### ASSIGNMENT
Would you return the listing that follows exactly, leaving its pictures behind?
- Opening Delimiter -
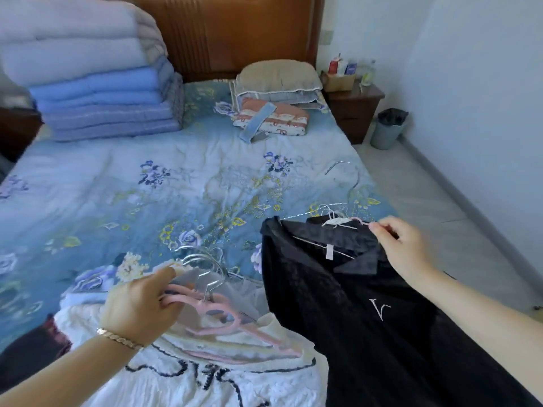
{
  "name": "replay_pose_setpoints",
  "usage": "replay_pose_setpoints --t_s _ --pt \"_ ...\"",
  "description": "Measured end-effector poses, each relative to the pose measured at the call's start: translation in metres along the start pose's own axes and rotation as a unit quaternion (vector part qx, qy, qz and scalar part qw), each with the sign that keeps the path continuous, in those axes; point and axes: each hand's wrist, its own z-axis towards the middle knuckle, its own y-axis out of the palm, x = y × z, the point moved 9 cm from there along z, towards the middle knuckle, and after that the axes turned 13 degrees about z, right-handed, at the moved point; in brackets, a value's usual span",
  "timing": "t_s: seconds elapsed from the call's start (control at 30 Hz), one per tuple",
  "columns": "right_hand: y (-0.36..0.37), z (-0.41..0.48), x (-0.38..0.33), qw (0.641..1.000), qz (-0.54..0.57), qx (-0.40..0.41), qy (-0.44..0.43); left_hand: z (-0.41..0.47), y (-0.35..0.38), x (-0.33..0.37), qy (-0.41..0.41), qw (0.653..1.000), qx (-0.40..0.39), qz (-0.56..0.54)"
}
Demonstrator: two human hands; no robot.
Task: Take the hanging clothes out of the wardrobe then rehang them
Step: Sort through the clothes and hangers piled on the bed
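My left hand sits at about 7 o'clock on the feed. Its fingers are curled round a bundle of pink hangers, whose metal hooks fan out toward 12. The bundle lies on a white garment with a dark line print, spread across the near edge of the bed. A gold bracelet rings that wrist.

My right hand is at 4 o'clock. Its thumb and forefinger pinch the end of a pale pink hanger that sits inside the collar of a black shirt. The shirt runs from the hanger down toward 5 o'clock, its left edge lapping over the white garment. I cannot tell whether it is lifted clear of the bed. It carries a small white V mark on the front.

A bare wire hanger lies alone on the floral cover at 2 o'clock, well apart from both hands. At 8 o'clock a dark red garment lies just beside the white one.

At 10 o'clock a stack of folded quilts stands against the wooden headboard. A pillow rests on folded bedding at 12. At 1 o'clock a nightstand holds small bottles, with a bin just beside it on the floor.
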Motion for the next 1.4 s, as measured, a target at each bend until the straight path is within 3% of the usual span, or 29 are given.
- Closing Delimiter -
### EXPECTED ANSWER
{
  "name": "replay_pose_setpoints",
  "usage": "replay_pose_setpoints --t_s _ --pt \"_ ...\"",
  "description": "Measured end-effector poses, each relative to the pose measured at the call's start: translation in metres along the start pose's own axes and rotation as a unit quaternion (vector part qx, qy, qz and scalar part qw), each with the sign that keeps the path continuous, in those axes; point and axes: each hand's wrist, its own z-axis towards the middle knuckle, its own y-axis out of the palm, x = y × z, the point moved 9 cm from there along z, towards the middle knuckle, and after that the axes turned 13 degrees about z, right-handed, at the moved point; in brackets, a value's usual span",
  "timing": "t_s: seconds elapsed from the call's start (control at 30 Hz), one per tuple",
  "columns": "right_hand: y (-0.36..0.37), z (-0.41..0.48), x (-0.38..0.33), qw (0.641..1.000), qz (-0.54..0.57), qx (-0.40..0.41), qy (-0.44..0.43); left_hand: z (-0.41..0.47), y (-0.35..0.38), x (-0.33..0.37), qy (-0.41..0.41), qw (0.653..1.000), qx (-0.40..0.39), qz (-0.56..0.54)"
}
Demonstrator: two human hands; no robot.
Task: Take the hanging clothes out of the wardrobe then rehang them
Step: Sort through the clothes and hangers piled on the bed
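My left hand sits at about 7 o'clock on the feed. Its fingers are curled round a bundle of pink hangers, whose metal hooks fan out toward 12. The bundle lies on a white garment with a dark line print, spread across the near edge of the bed. A gold bracelet rings that wrist.

My right hand is at 4 o'clock. Its thumb and forefinger pinch the end of a pale pink hanger that sits inside the collar of a black shirt. The shirt runs from the hanger down toward 5 o'clock, its left edge lapping over the white garment. I cannot tell whether it is lifted clear of the bed. It carries a small white V mark on the front.

A bare wire hanger lies alone on the floral cover at 2 o'clock, well apart from both hands. At 8 o'clock a dark red garment lies just beside the white one.

At 10 o'clock a stack of folded quilts stands against the wooden headboard. A pillow rests on folded bedding at 12. At 1 o'clock a nightstand holds small bottles, with a bin just beside it on the floor.
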Motion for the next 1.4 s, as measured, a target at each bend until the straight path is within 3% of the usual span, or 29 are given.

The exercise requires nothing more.